"""

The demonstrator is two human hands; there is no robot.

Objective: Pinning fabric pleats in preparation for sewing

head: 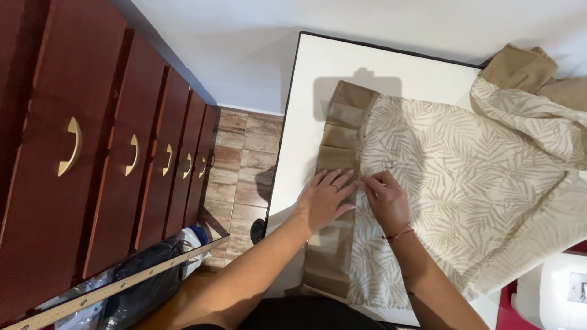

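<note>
A cream cloth with a pale leaf print (465, 177) lies spread on a white table (318, 73). Along its left edge runs a pleated tan strip (345, 122), fixed with small pins. My left hand (324, 198) lies flat on the tan strip, fingers together and pointing right. My right hand (385, 198) rests on the printed cloth beside it, its fingertips pinched at the seam where strip and cloth meet. Whether they hold a pin is too small to tell. A thin red band sits on my right wrist.
A dark wooden chest of drawers (92, 159) with brass handles stands to the left. Brown floor tiles (241, 165) show between it and the table. A long ruler (116, 284) and dark bags lie at the lower left. A white machine (559, 293) sits at the lower right.
</note>
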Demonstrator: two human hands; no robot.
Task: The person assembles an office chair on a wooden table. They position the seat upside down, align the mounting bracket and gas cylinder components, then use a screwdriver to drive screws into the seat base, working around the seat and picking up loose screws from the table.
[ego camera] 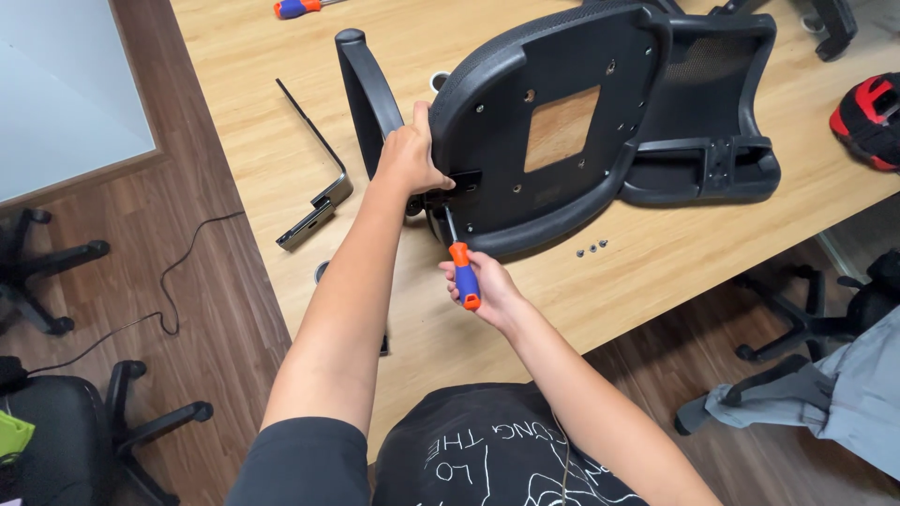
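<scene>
Upside down on the tabletop [281, 141]: stiff, bulky office chair seat [544, 122]. Left hand [410, 159], fingers wrapped over the armrest bracket [367, 94], steadying. Right hand [489, 292], fingers clamped round the orange-blue screwdriver [462, 267]. Probably awkward; best gripped by rigid rim.

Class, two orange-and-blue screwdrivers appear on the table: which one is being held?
The screwdriver in the right hand, its tip at the chair seat. The other screwdriver lies untouched at the table's far edge.
</scene>
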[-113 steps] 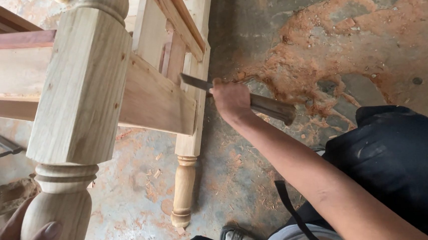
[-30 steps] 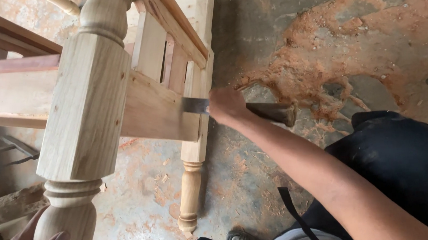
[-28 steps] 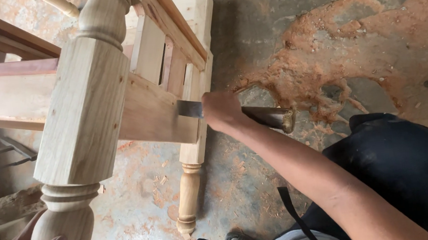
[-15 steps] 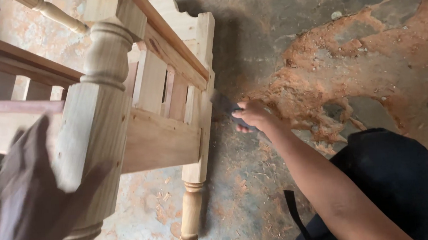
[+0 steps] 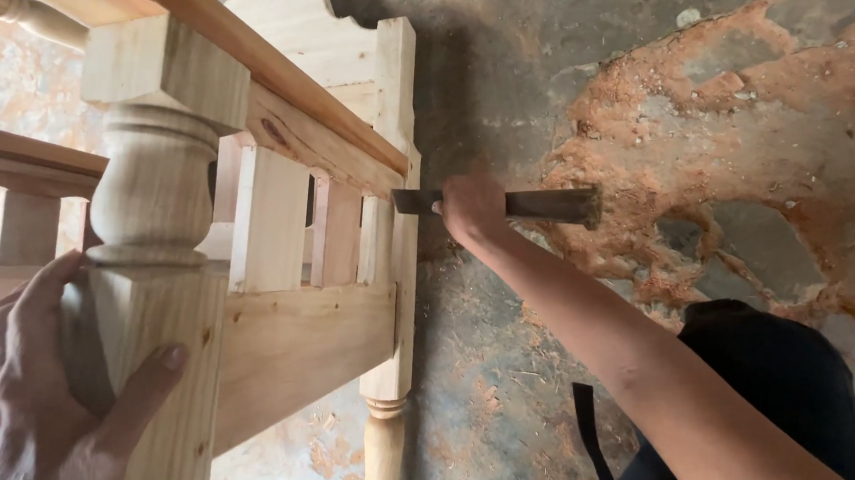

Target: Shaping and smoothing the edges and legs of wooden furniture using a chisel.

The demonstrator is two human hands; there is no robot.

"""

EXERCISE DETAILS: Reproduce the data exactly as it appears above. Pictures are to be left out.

ANSWER AREA:
The demonstrator is two human hands; there is no robot.

Objective: Pinning fabric pleats in preparation for sewing

head: 

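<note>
A cream cloth with a pale leaf print (465, 177) lies spread on a white table (318, 73). Along its left edge runs a pleated tan strip (345, 122), fixed with small pins. My left hand (324, 198) lies flat on the tan strip, fingers together and pointing right. My right hand (385, 198) rests on the printed cloth beside it, its fingertips pinched at the seam where strip and cloth meet. Whether they hold a pin is too small to tell. A thin red band sits on my right wrist.
A dark wooden chest of drawers (92, 159) with brass handles stands to the left. Brown floor tiles (241, 165) show between it and the table. A long ruler (116, 284) and dark bags lie at the lower left. A white machine (559, 293) sits at the lower right.
</note>
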Demonstrator: two human hands; no robot.
Task: The person assembles an office chair on a wooden table. They position the seat upside down, align the mounting bracket and gas cylinder components, then use a screwdriver to drive screws into the seat base, working around the seat and picking up loose screws from the table.
[ego camera] 
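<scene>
Upside down on the tabletop [281, 141]: stiff, bulky office chair seat [544, 122]. Left hand [410, 159], fingers wrapped over the armrest bracket [367, 94], steadying. Right hand [489, 292], fingers clamped round the orange-blue screwdriver [462, 267]. Probably awkward; best gripped by rigid rim.

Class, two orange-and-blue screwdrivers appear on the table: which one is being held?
The screwdriver in the right hand, its tip at the chair seat. The other screwdriver lies untouched at the table's far edge.
</scene>
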[-113 steps] 
[-30 steps] 
[-28 steps] 
[-15 steps] 
[+0 steps] 

Target: Shaping and smoothing the edges and legs of wooden furniture using a chisel.

The demonstrator is two human hands; there is no robot.

Besides this answer, nothing more is needed.